About this task
Your answer should hold all lines of the entries that include the word "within".

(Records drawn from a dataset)
*** Block opens ***
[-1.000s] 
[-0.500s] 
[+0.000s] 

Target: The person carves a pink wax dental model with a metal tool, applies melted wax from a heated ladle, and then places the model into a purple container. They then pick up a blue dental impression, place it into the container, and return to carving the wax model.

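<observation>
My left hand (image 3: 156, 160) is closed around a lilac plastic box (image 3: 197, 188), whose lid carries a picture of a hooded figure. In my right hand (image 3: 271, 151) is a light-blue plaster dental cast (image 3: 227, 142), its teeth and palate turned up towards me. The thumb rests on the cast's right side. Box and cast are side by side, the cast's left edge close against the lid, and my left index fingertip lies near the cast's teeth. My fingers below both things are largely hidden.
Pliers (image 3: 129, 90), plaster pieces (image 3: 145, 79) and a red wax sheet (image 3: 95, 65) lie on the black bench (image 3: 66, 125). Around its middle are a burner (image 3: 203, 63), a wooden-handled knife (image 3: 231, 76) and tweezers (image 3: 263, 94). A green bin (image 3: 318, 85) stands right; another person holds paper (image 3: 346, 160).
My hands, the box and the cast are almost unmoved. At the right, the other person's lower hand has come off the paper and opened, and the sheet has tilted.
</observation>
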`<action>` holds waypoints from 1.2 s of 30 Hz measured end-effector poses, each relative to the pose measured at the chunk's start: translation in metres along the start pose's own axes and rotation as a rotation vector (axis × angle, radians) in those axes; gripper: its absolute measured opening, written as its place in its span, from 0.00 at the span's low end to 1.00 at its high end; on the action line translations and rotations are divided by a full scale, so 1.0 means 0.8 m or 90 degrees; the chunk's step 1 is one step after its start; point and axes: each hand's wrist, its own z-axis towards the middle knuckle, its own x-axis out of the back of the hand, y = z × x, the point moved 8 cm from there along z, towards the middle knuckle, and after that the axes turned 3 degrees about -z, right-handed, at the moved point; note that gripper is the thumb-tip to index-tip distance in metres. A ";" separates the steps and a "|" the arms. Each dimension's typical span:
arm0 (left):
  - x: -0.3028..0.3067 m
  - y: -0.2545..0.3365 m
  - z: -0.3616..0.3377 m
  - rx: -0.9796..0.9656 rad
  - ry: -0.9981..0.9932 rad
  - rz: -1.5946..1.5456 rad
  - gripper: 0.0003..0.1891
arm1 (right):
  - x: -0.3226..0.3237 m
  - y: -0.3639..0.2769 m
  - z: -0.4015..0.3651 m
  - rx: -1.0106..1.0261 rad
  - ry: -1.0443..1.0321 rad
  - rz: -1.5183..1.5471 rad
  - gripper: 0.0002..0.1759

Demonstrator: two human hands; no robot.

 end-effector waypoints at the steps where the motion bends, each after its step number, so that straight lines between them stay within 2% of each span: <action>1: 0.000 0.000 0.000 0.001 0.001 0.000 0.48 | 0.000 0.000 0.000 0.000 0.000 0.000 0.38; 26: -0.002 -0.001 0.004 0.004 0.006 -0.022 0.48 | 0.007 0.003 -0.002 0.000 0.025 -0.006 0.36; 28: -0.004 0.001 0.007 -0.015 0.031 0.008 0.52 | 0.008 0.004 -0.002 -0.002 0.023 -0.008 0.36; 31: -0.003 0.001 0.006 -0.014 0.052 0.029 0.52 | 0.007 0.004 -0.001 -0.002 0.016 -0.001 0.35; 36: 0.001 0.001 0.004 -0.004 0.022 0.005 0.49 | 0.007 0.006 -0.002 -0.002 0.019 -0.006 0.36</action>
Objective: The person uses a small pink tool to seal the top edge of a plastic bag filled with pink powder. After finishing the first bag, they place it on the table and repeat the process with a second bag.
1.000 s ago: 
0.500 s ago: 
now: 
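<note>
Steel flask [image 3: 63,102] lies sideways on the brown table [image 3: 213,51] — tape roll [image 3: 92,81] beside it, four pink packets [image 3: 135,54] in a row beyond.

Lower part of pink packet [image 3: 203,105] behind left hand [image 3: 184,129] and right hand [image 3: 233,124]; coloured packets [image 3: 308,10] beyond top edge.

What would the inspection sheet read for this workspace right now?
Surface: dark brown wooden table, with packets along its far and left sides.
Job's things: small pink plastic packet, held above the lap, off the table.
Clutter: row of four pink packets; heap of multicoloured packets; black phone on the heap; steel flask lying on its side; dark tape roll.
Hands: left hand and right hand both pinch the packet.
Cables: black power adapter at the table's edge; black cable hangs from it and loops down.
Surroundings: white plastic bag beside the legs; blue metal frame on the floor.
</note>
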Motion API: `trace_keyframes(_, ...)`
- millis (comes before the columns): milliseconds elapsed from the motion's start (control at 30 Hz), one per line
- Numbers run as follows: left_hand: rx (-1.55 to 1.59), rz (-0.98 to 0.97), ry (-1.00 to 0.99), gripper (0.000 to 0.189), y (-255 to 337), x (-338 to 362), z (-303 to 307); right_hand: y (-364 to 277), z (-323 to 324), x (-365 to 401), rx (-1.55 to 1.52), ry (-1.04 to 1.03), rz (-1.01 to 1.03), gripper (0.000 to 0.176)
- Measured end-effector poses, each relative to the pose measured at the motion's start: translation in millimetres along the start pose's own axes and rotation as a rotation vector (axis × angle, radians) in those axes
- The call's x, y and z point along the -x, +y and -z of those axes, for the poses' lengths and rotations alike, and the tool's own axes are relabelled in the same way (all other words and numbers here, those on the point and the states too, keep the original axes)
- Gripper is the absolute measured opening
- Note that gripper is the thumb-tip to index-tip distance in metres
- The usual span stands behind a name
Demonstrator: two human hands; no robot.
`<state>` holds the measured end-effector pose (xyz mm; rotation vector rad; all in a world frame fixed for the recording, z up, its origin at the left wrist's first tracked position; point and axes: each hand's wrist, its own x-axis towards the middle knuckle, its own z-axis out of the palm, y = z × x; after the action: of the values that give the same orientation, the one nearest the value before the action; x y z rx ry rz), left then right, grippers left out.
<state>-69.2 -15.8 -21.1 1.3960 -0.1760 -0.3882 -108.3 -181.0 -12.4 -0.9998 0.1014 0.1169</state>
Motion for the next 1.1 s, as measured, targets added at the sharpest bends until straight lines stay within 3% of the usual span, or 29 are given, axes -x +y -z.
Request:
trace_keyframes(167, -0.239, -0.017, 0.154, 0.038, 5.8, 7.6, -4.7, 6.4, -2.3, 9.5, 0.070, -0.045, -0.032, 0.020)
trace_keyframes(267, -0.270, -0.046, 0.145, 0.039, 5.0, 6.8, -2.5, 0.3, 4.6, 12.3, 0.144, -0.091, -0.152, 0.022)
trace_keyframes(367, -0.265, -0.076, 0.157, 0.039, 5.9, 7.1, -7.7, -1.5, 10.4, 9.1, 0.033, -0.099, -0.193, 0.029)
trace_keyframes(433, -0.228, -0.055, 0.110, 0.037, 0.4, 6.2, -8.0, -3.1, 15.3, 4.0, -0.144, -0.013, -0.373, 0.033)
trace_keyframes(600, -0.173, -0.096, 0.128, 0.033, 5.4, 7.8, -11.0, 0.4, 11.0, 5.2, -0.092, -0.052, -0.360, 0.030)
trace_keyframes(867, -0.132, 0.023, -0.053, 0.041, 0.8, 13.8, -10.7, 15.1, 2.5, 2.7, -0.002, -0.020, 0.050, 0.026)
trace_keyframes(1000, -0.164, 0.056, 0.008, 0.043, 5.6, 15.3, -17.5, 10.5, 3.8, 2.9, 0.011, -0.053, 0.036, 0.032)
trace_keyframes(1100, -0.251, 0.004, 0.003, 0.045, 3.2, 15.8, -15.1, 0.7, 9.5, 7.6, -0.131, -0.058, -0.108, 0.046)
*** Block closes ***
Response to the task
 end-effector waypoints at the steps where the motion bends, each after its step number, so that straight lines between them stay within 2% of each span: <action>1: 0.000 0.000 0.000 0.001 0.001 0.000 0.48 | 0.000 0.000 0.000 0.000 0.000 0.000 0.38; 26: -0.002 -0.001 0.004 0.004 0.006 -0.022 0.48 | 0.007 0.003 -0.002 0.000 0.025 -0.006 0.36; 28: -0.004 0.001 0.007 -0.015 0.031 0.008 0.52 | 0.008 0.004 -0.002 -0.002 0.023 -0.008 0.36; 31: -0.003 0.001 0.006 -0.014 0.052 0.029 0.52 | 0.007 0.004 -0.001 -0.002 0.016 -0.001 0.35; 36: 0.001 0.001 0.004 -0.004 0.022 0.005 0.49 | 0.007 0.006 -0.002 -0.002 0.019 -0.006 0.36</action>
Motion for the next 1.1 s, as measured, targets added at the sharpest bends until straight lines stay within 3% of the usual span, or 29 are given, axes -x +y -z.

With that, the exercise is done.